## HOW TO COMPLETE THIS TASK
Only the lines below, from the one with "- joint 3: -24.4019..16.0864" through the one with "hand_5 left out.", are to be written out, exactly.
═════ DATA SUPPLIED
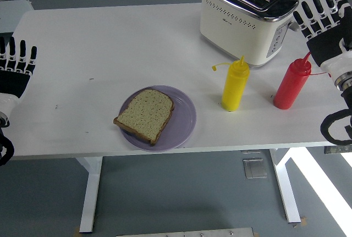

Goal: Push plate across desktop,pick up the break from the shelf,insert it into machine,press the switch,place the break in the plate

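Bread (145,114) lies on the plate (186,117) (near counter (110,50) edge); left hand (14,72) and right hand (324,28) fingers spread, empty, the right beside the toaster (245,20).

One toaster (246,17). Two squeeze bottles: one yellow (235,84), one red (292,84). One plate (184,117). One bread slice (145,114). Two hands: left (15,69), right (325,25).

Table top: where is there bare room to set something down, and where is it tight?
The widest bare patch lies between the left hand, the toaster and the plate. It is crowded on the right: the yellow bottle and red bottle stand just in front of the toaster, with the right hand beside them.
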`<act>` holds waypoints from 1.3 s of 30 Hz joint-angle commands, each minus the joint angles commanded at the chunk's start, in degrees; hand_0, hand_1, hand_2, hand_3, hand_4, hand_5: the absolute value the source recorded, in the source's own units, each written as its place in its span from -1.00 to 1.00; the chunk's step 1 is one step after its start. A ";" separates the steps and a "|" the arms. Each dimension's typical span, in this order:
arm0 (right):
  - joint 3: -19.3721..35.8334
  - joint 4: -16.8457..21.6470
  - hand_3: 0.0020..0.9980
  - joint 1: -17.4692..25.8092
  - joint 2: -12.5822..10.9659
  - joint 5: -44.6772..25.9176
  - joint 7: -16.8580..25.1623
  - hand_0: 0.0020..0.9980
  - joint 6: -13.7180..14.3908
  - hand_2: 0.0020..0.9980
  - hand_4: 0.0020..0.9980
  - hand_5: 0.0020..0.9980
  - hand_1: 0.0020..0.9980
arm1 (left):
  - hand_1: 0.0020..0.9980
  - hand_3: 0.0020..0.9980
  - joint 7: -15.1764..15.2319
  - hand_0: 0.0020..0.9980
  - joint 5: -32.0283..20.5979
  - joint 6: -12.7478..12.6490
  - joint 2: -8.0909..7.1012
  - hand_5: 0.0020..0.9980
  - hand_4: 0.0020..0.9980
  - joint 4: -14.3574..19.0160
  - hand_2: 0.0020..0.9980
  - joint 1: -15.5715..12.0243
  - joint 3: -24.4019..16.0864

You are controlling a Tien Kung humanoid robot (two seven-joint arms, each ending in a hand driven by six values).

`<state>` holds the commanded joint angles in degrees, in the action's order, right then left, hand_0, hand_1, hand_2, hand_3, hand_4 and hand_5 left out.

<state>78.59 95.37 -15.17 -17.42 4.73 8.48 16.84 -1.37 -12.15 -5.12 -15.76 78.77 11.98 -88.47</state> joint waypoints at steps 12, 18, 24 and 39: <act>-0.88 -0.17 0.17 0.03 0.10 0.18 0.03 0.51 0.09 0.26 0.31 -0.33 0.34 | 0.41 0.36 0.17 0.56 -0.05 0.00 -0.08 1.00 0.23 0.11 0.33 -0.06 -0.33; -1.05 -0.14 0.17 0.11 0.05 0.26 0.06 0.51 0.11 0.26 0.31 -0.34 0.34 | 0.41 0.36 0.20 0.56 -0.03 0.02 -0.05 1.00 0.23 0.21 0.33 -0.07 -0.34; -1.04 0.05 0.17 0.29 -0.08 0.33 0.05 0.51 0.16 0.26 0.30 -0.35 0.34 | 0.41 0.36 0.22 0.56 -0.03 0.01 -0.07 1.00 0.23 0.31 0.33 -0.04 -0.35; -1.74 0.48 0.17 -0.15 -0.34 0.69 0.00 0.50 0.27 0.26 0.28 -0.37 0.33 | 0.41 0.36 0.23 0.56 0.11 0.01 -0.10 1.00 0.24 0.56 0.33 -0.14 -0.59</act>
<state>76.85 95.85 -15.32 -17.75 5.42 8.48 17.11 -1.14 -12.04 -5.11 -15.86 79.33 11.83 -89.07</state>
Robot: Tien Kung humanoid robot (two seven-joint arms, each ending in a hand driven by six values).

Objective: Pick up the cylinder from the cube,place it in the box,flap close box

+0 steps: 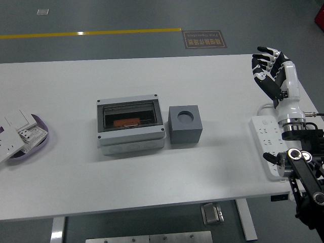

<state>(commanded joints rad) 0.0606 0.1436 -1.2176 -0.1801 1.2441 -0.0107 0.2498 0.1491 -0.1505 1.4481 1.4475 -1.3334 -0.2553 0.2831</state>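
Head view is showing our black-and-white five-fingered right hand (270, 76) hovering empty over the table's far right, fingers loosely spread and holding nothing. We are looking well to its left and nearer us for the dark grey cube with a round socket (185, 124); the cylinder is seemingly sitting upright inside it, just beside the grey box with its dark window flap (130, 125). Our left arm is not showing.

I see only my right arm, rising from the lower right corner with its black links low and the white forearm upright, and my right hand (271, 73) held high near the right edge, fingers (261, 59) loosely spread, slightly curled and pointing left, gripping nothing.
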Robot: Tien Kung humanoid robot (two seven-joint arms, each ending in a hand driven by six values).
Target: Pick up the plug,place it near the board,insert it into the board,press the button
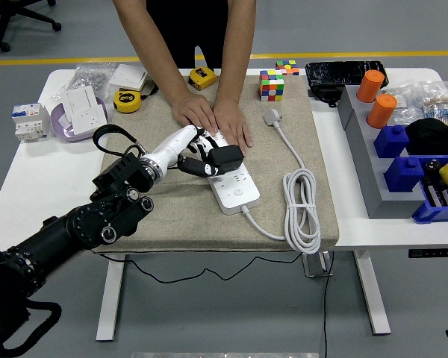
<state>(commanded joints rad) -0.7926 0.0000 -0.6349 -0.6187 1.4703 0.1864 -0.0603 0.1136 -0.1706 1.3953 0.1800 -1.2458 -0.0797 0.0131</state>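
Note:
A white power strip (235,185) lies on the beige mat (172,209), its cable coiled to the right. A black plug (225,158) sits on the strip's upper part. My left hand (196,159) reaches in from the lower left with its fingers curled around the plug's left side. A person at the far side presses both hands (213,119) flat on the strip's far end. The strip's button is not distinguishable. My right hand is out of view.
A Rubik's cube (272,85) and the strip's own white plug (272,116) lie at the mat's back right. Tape measures (127,101), a white socket (84,108) and a breaker (28,121) sit at the back left. Grey and blue bins (403,168) stand on the right.

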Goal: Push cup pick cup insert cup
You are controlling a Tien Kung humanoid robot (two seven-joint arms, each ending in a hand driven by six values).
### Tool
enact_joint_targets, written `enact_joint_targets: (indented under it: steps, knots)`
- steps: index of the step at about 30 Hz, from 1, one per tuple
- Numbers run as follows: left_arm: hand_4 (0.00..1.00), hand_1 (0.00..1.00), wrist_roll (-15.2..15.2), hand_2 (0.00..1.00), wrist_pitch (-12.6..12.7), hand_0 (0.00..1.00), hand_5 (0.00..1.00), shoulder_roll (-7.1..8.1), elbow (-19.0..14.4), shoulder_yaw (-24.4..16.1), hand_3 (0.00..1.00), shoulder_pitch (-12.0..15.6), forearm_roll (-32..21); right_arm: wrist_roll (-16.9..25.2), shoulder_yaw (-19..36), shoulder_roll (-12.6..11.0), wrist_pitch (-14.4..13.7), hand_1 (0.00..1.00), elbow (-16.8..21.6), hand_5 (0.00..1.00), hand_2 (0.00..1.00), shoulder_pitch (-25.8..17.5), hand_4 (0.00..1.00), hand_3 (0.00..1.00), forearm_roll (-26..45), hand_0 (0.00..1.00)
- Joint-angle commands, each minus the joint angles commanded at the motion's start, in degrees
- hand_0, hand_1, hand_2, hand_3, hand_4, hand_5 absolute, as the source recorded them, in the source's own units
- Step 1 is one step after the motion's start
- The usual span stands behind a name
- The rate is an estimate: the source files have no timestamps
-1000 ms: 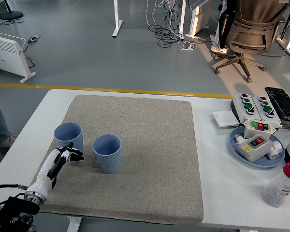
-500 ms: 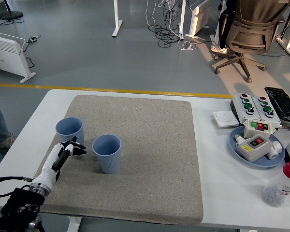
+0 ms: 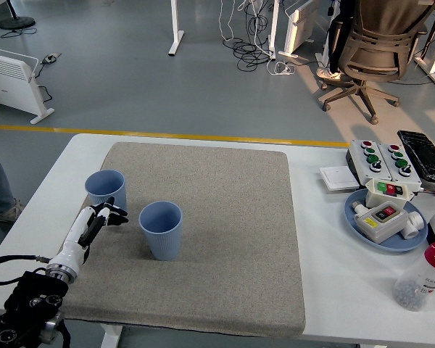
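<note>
Head view: two blue ribbed cups stand upright on a grey felt mat (image 3: 217, 217) that covers most of the white table (image 3: 326, 290). The left cup (image 3: 106, 190) sits close to the mat's left edge, toward the middle of that side. The right cup (image 3: 160, 229) stands apart from it, nearer the table's front, with a clear strip of mat between the two. The robot's left hand (image 3: 100, 219) comes in from the lower left corner, its white forearm lying along the mat's left border. The black fingers (image 3: 113, 214) are slightly parted and bent, closing on nothing; their tips sit just at the near side of the left cup's base, and whether they touch it cannot be told. To the right of the cups the mat lies open all the way to its right edge, and its far half is bare as well. Beyond the mat's right edge, well apart from the cups, are a blue plate (image 3: 386, 223) carrying switch boxes, a grey button box (image 3: 380, 158) and a red-capped bottle (image 3: 422, 275) near the table's front right corner.
</note>
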Motion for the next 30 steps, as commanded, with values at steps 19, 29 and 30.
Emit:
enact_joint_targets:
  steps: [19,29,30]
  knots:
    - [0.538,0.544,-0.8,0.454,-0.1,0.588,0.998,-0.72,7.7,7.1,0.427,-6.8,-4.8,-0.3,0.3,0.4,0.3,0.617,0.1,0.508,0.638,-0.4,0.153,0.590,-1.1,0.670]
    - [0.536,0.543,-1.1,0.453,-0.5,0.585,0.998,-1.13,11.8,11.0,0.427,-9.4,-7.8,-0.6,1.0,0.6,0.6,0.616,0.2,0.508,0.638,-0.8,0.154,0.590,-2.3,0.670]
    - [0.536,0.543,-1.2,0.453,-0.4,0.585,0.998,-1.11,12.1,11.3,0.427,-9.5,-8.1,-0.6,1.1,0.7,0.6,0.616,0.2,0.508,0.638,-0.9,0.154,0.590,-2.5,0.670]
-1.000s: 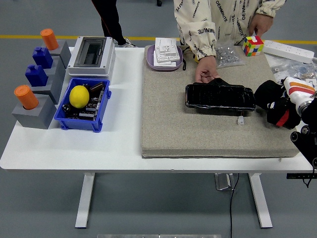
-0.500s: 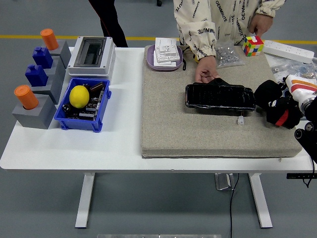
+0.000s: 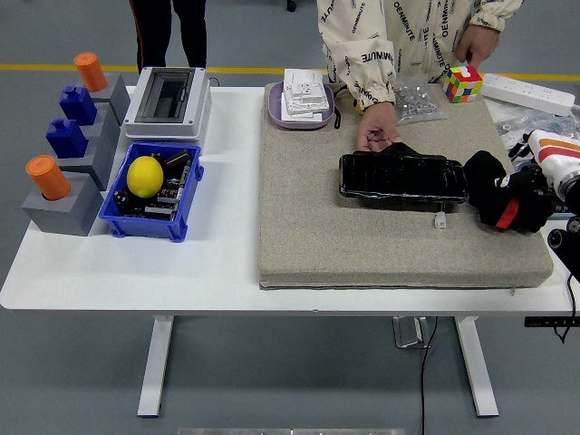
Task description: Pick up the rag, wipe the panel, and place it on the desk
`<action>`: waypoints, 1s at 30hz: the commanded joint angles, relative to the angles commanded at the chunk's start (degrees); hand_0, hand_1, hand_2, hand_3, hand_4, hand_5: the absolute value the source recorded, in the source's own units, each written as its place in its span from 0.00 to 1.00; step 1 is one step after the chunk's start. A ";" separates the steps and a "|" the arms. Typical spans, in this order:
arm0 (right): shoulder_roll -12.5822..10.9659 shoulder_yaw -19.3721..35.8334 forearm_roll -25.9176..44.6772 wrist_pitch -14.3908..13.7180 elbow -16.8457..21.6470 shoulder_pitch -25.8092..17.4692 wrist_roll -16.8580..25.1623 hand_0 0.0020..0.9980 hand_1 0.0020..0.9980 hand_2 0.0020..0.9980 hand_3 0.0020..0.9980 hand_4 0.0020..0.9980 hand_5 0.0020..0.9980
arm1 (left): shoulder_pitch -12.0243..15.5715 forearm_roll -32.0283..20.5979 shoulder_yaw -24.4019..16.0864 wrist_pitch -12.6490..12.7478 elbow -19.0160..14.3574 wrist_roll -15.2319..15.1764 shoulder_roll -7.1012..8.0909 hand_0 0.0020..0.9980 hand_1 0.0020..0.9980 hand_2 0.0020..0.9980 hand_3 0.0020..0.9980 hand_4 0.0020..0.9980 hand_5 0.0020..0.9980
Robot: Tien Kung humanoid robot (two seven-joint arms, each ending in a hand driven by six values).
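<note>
The flat rectangular panel (image 3: 402,177) is glossy black, lying on a beige-grey felt mat (image 3: 362,237) over the white table (image 3: 217,263). The robot's right hand (image 3: 509,198) is black with a red stripe, its wrist white and orange. A yellow lemon (image 3: 144,176) sits in a blue plastic bin (image 3: 149,227). The grey blocks (image 3: 56,210) carry orange cylinders (image 3: 47,177) and dark blue bottles (image 3: 66,137). The person's cream jacket sleeve (image 3: 362,54) bears black lettering; the puzzle cube (image 3: 462,83) is multicoloured.

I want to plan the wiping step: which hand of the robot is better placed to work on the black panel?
The right hand. It is already at the right end of the black panel on the mat; the left arm is out of view.
</note>
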 joint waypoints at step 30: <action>-3.53 17.85 5.24 -16.23 9.77 -6.88 14.26 0.63 0.59 0.67 0.61 1.00 0.48 | -0.44 -0.27 1.04 -0.05 0.00 0.01 0.06 0.64 0.69 0.73 0.56 0.60 0.47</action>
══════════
## SOLVED PROBLEM
  - joint 3: -24.4019..16.0864

You are controlling a Tien Kung humanoid robot (two seven-joint arms, each ending in a hand driven by six values).

`<state>` holds the commanded joint angles in degrees, in the action's order, right then left, hand_0, hand_1, hand_2, hand_3, hand_4 and hand_5 left out.

This answer is complete as it stands.